El derecho al olvido y el negocio de la censura

No me gusta decir que lo dije, pero lo dije. Lo dije en congresos, en artículos y en declaraciones públicas: el derecho al olvido es un peligro para la libertad de expresión e información.

Desgraciadamente, los hechos me han venido dando la razón. Apolo maldijo a Casandra tras otorgarle el don de la profecía para que sólo fuese escuchada después de que ardiese Troya.

Cuando el Tribunal de Justicia de la Unión Europea creó jurisprudencialmente el derecho al olvido, ya indicó en su fallo que este derecho no se podía ejercer contra la libertad de información. Tras reconocer el derecho de toda persona a que se borren de internet sus datos personales, la última frase de la sentencia es visionaria:

“Sin embargo, tal no sería el caso si resultara, por razones concretas, como el papel desempeñado por el interesado en la vida pública, que la injerencia en sus derechos fundamentales está justificada por el interés preponderante de dicho público en tener, a raíz de esta inclusión, acceso a la información de que se trate”.

Con posterioridad a la sentencia, la Unión Europea aprobó el Reglamento General de Protección de Datos, en cuyo artículo 17 se establece el derecho de supresión de datos, pero con diversas excepciones. Y, entre ellas, el derecho a la libertad de expresión e información, así como por fines de archivo en interés público, fines de investigación científica o histórica o fines estadísticos.

El gran peligro del derecho al olvido es que puede utilizarse con fines espurios para construir biografías a medida, blanquear historiales delictivos y, lo que es peor, para construir una historia alternativa. Que el derecho al olvido acabase siendo utilizado como herramienta de censura sólo era cuestión de tiempo.

Crónica Global, medio asociado a este periódico, ha sufrido en sus propias carnes (de papel o digitales) el embate de lo que bautizaré hoy como la censura de la desmemoria. El director del medio avisa del peligro, tras respirar aliviado porque en esta ocasión los jueces se han puesto del lado de la libertad de expresión. Pero no siempre será así.

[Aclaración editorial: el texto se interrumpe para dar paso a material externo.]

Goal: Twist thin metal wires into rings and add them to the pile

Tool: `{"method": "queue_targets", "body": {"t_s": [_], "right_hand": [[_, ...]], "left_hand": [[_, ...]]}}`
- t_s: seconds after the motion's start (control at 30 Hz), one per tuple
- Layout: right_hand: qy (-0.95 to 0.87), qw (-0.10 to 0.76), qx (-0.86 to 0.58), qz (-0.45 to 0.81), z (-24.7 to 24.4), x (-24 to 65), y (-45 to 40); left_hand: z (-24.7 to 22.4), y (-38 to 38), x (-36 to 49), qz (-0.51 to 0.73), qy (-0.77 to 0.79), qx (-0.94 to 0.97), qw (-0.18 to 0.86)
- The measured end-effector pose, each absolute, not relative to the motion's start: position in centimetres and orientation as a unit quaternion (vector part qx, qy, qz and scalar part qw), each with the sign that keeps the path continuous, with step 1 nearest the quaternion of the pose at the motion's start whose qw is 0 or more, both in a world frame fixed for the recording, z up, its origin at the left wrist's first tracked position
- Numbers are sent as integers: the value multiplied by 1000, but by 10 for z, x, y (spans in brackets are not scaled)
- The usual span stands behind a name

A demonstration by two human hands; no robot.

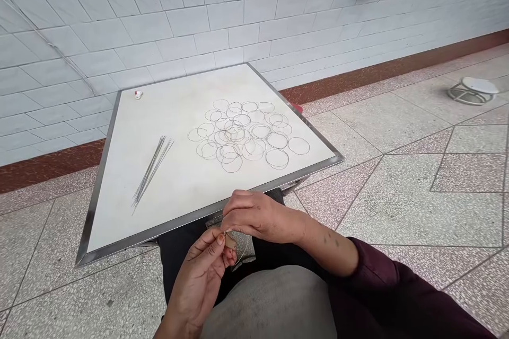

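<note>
My left hand point(200, 277) and my right hand point(254, 216) meet just below the table's near edge. Their fingertips pinch a thin metal wire bent into a ring point(240, 252), and the join in the wire is hidden by my fingers. On the white, steel-edged tabletop point(186, 96) lies a loose, overlapping spread of several wire rings point(246, 135). A bundle of straight wires point(153, 172) lies to their left, out of reach of neither hand's fingers touching it. A small white and red figurine point(138, 94) stands near the far left corner.
A grey cloth point(270, 304) covers my lap. White tiled wall point(199, 21) runs behind the table above a brown skirting strip point(382, 66). Speckled floor tiles point(413, 206) spread around. A low round stool point(472, 90) stands at the right.
</note>
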State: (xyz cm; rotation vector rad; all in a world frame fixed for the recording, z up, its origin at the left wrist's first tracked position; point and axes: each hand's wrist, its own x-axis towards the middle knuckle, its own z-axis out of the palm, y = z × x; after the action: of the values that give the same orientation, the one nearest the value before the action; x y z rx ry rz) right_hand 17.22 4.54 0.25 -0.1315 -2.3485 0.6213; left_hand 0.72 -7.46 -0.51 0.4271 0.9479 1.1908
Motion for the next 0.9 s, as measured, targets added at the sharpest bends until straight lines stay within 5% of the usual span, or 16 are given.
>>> {"method": "queue_targets", "body": {"t_s": [0.9], "right_hand": [[-898,388,-73,196,4,166,35]], "left_hand": [[2,-77,14,571,378,166,710]]}}
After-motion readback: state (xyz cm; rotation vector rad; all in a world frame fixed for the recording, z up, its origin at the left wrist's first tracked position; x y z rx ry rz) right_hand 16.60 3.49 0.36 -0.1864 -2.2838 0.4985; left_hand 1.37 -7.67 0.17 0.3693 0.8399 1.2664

La peor variante de la censura es la autocensura. Con el derecho al olvido como espada de Damocles sobre el periodismo de investigación, muchos artículos no se llegarán a escribir y muchos datos relevantes para la investigación histórica desaparecerán de nuestras hemerotecas. El miedo a ser demandado, a ser multado o condenado, o a los gastos que supone todo proceso administrativo o judicial, puede acabar con el arrojo del periodismo más osado.

No tiremos la toalla por miedo. Esta sentencia y muchas otras demuestran que la libertad de expresión está por encima de los emisarios del olvido, que no es sino una forma de mentira. Defendámonos entre todos, porque cuando la censura se convierte en negocio, nadie está a salvo de ser amordazado.

Carlos Sánchez Almeida es abogado y director legal de la Plataforma por la libertad de información.